- Brief: Reproduce the entries exactly and omit the pictures.

- Data under study:
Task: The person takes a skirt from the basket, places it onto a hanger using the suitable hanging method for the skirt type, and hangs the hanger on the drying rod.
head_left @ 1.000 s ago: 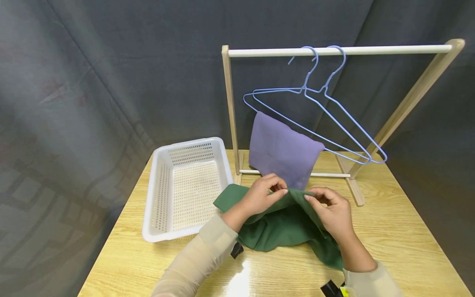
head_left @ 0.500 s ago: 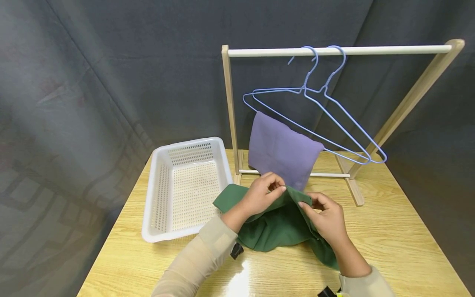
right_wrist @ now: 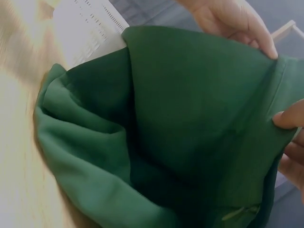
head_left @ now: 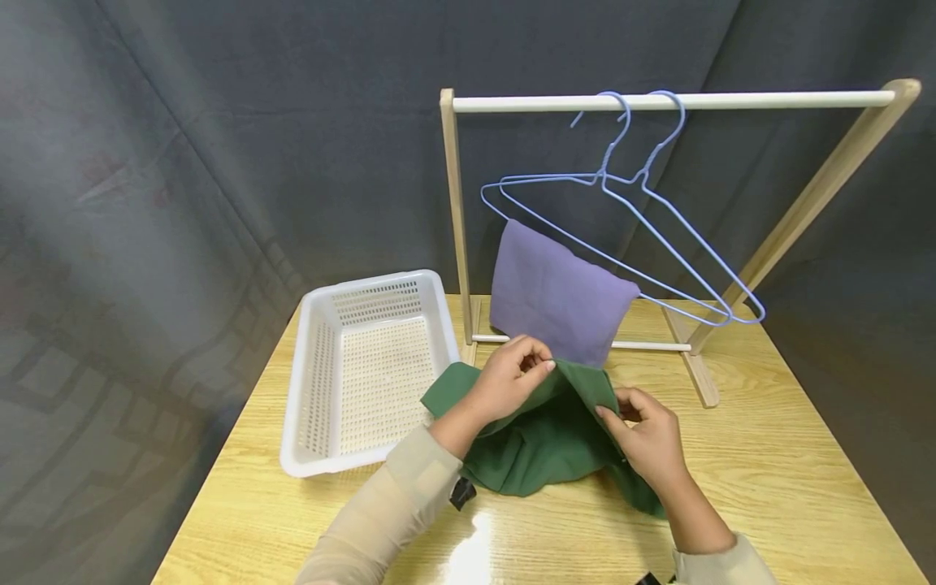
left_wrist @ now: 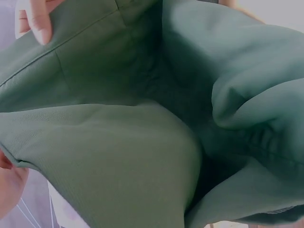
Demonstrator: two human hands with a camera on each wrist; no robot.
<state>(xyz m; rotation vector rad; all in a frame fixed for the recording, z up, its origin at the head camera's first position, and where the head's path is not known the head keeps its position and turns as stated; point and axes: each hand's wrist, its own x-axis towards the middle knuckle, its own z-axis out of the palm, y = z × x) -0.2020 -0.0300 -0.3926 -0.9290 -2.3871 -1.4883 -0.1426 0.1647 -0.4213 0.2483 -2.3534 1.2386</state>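
Observation:
A dark green cloth (head_left: 541, 455) with stitched seams lies bunched on the table, its far edge raised. My left hand (head_left: 509, 378) pinches that edge between thumb and fingers. Farther right along the same edge, my right hand (head_left: 647, 439) pinches it too, thumb on the near side. Between the two hands a stretch of edge is spread out. In the left wrist view the cloth (left_wrist: 118, 156) falls in deep folds around a dark hollow. Fingers of both hands show at the edge of the cloth (right_wrist: 204, 95) in the right wrist view.
A white perforated basket (head_left: 387, 382) stands on the left of the wooden table (head_left: 775, 455). Behind the hands is a wooden rack (head_left: 797, 203) with two blue hangers (head_left: 661, 236). A folded purple cloth (head_left: 559, 292) drapes over a hanger's bottom bar, directly behind the green cloth.
My left hand has shifted slightly left and up, while my right hand has dropped lower. The pinched fingers are farther apart and more of the green edge is spread between them.

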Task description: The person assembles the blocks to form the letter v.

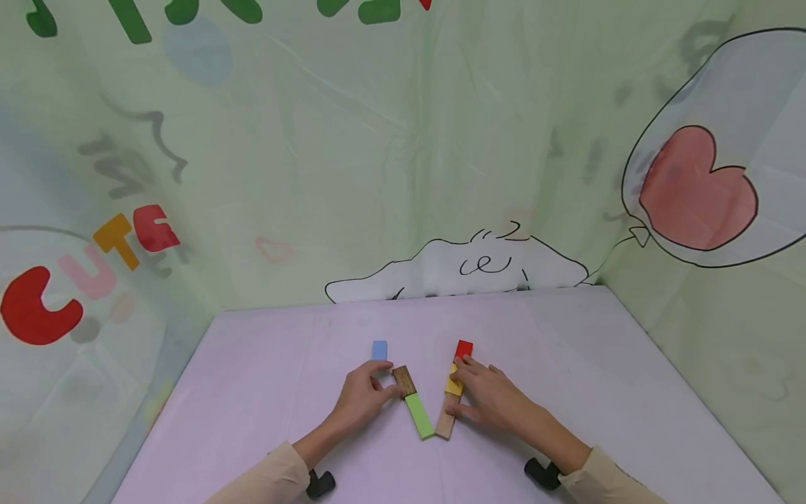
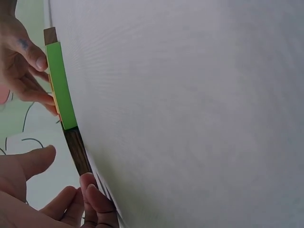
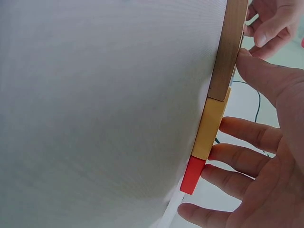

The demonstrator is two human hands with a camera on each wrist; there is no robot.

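Note:
On the table, several small blocks form a V. Its left arm is a dark brown wood-grain block [image 1: 404,380] and a green block [image 1: 420,417]; the right arm is a red block [image 1: 464,348], a yellow block [image 3: 209,127] and a light wooden block [image 1: 444,418]. My left hand [image 1: 364,394] has its fingertips at the far end of the dark brown block, while its thumb stands off the block in the left wrist view. Spread fingers of my right hand [image 1: 494,395] rest along the right arm, index to red and yellow, thumb at the wooden block.
A light blue block [image 1: 379,349] lies apart, just beyond my left hand. The pale table [image 1: 264,364] ends at a printed fabric backdrop [image 1: 378,175], which also rises along both sides. Black straps with small devices [image 1: 543,474] sit at my wrists.

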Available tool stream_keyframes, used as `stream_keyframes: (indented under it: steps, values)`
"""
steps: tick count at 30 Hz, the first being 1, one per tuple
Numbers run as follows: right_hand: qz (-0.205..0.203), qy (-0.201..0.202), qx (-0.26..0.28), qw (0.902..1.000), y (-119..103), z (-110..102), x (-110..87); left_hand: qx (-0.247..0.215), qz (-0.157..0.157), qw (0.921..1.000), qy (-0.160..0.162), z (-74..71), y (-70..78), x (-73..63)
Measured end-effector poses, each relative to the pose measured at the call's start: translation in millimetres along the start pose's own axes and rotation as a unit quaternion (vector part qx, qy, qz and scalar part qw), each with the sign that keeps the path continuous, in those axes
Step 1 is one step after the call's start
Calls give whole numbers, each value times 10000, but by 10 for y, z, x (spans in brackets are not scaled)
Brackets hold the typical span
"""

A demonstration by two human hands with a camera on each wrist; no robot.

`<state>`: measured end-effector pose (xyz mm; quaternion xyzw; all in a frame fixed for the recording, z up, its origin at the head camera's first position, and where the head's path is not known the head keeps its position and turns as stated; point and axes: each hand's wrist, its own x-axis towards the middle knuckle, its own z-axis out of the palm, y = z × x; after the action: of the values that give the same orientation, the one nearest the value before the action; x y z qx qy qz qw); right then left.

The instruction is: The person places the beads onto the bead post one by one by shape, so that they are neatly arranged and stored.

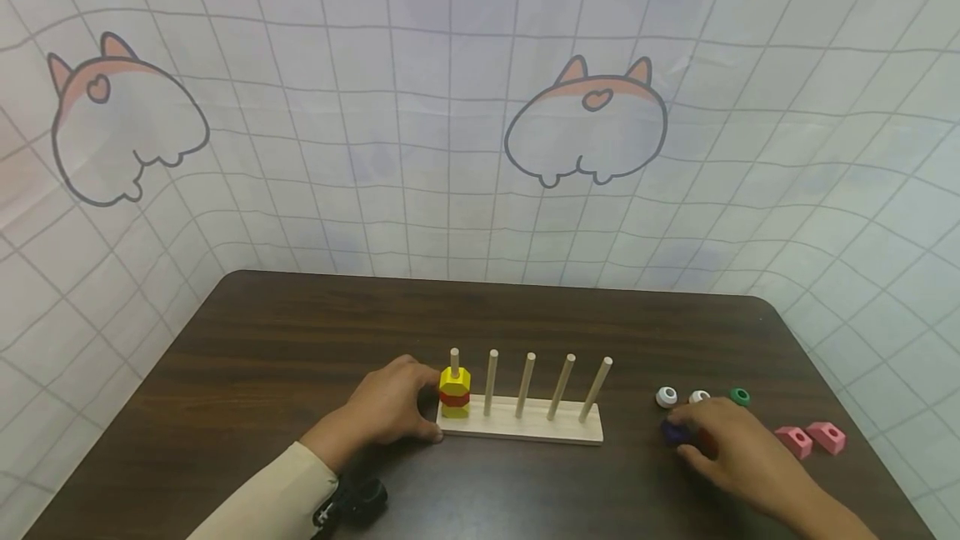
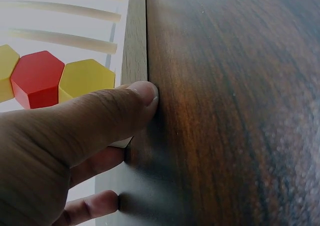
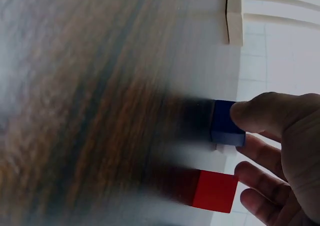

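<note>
My left hand (image 1: 386, 402) grips the left end of a wooden peg board (image 1: 525, 425), its thumb (image 2: 125, 103) against the base's front edge. On the leftmost peg, a red hexagonal block (image 2: 39, 78) sits between two yellow ones, the upper yellow block (image 1: 454, 380) below the peg's bare tip. The other pegs carry nothing. Over to the right, my right hand (image 1: 738, 448) pinches a dark blue block (image 3: 225, 118) between thumb and index finger, low over the table. Beside it a red block (image 3: 215, 191) stands on the table, close to the other fingertips.
Behind the right hand lie two white beads (image 1: 666, 397) and a green bead (image 1: 739, 396). Two pink blocks (image 1: 827, 437) with holes lie to its right. A black wrist device (image 1: 360, 502) hangs at the left cuff. A gridded cloth (image 1: 420, 148) stands behind the dark table (image 1: 337, 307).
</note>
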<state>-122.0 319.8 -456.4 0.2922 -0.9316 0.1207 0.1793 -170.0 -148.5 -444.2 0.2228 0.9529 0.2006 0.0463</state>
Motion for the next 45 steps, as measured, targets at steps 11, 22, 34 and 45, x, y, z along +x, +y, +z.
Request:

- Answer to the problem:
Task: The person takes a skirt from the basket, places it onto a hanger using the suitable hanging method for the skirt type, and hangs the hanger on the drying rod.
head_left @ 1.000 s ago: 
head_left @ 0.500 s ago: 
right_wrist @ now: 
head_left @ now: 
left_wrist @ now: 
Demonstrator: two human hands with a camera on each wrist; no robot.
<state>(xyz m; rotation vector rad; all in a frame fixed for the recording, z up, its origin at the head camera's first position, and where the head's path is not known the head keeps its position and turns as stated; point and axes: each hand's wrist, its own x-axis towards the middle knuckle, its own z-axis out of the palm, y = z × x) -0.2020 -0.0300 -0.3926 -0.9290 -2.3871 -1.4883 -0.1426 0.1647 -0.4213 0.2483 -2.3534 1.2386</state>
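Observation:
A dark green cloth (head_left: 541, 455) with stitched seams lies bunched on the table, its far edge raised. My left hand (head_left: 509, 378) pinches that edge between thumb and fingers. Farther right along the same edge, my right hand (head_left: 647, 439) pinches it too, thumb on the near side. Between the two hands a stretch of edge is spread out. In the left wrist view the cloth (left_wrist: 118, 156) falls in deep folds around a dark hollow. Fingers of both hands show at the edge of the cloth (right_wrist: 204, 95) in the right wrist view.
A white perforated basket (head_left: 387, 382) stands on the left of the wooden table (head_left: 775, 455). Behind the hands is a wooden rack (head_left: 797, 203) with two blue hangers (head_left: 661, 236). A folded purple cloth (head_left: 559, 292) drapes over a hanger's bottom bar, directly behind the green cloth.
My left hand has shifted slightly left and up, while my right hand has dropped lower. The pinched fingers are farther apart and more of the green edge is spread between them.
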
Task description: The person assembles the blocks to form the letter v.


The demonstrator is two human hands with a camera on each wrist; there is no robot.

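Note:
On the table, several small blocks form a V. Its left arm is a dark brown wood-grain block [image 1: 404,380] and a green block [image 1: 420,417]; the right arm is a red block [image 1: 464,348], a yellow block [image 3: 209,127] and a light wooden block [image 1: 444,418]. My left hand [image 1: 364,394] has its fingertips at the far end of the dark brown block, while its thumb stands off the block in the left wrist view. Spread fingers of my right hand [image 1: 494,395] rest along the right arm, index to red and yellow, thumb at the wooden block.
A light blue block [image 1: 379,349] lies apart, just beyond my left hand. The pale table [image 1: 264,364] ends at a printed fabric backdrop [image 1: 378,175], which also rises along both sides. Black straps with small devices [image 1: 543,474] sit at my wrists.
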
Available tool stream_keyframes, used as `stream_keyframes: (indented under it: steps, values)`
"""
steps: tick count at 30 Hz, the first being 1, one per tuple
Numbers run as follows: right_hand: qz (-0.205..0.203), qy (-0.201..0.202), qx (-0.26..0.28), qw (0.902..1.000), y (-119..103), z (-110..102), x (-110..87); left_hand: qx (-0.247..0.215), qz (-0.157..0.157), qw (0.921..1.000), qy (-0.160..0.162), z (-74..71), y (-70..78), x (-73..63)
Measured end-effector poses, each relative to the pose measured at the call's start: translation in millimetres along the start pose's own axes and rotation as a unit quaternion (vector part qx, qy, qz and scalar part qw), each with the sign that keeps the path continuous, in those axes
Step 1 is one step after the call's start
Calls give whole numbers, each value times 10000, but by 10 for y, z, x (spans in brackets are not scaled)
Brackets hold the typical span
"""

A demonstration by two human hands with a camera on each wrist; no robot.

`<state>`: measured end-effector pose (xyz mm; quaternion xyzw; all in a frame fixed for the recording, z up, its origin at the head camera's first position, and where the head's path is not known the head keeps its position and turns as stated; point and axes: each hand's wrist, its own x-axis towards the middle knuckle, its own z-axis out of the palm, y = z × x; after the action: of the values that give the same orientation, the one nearest the value before the action; x y z qx qy qz qw); right then left.

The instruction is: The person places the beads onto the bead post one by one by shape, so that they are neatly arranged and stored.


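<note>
My left hand (image 1: 386, 402) grips the left end of a wooden peg board (image 1: 525, 425), its thumb (image 2: 125, 103) against the base's front edge. On the leftmost peg, a red hexagonal block (image 2: 39, 78) sits between two yellow ones, the upper yellow block (image 1: 454, 380) below the peg's bare tip. The other pegs carry nothing. Over to the right, my right hand (image 1: 738, 448) pinches a dark blue block (image 3: 225, 118) between thumb and index finger, low over the table. Beside it a red block (image 3: 215, 191) stands on the table, close to the other fingertips.
Behind the right hand lie two white beads (image 1: 666, 397) and a green bead (image 1: 739, 396). Two pink blocks (image 1: 827, 437) with holes lie to its right. A black wrist device (image 1: 360, 502) hangs at the left cuff. A gridded cloth (image 1: 420, 148) stands behind the dark table (image 1: 337, 307).
</note>
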<state>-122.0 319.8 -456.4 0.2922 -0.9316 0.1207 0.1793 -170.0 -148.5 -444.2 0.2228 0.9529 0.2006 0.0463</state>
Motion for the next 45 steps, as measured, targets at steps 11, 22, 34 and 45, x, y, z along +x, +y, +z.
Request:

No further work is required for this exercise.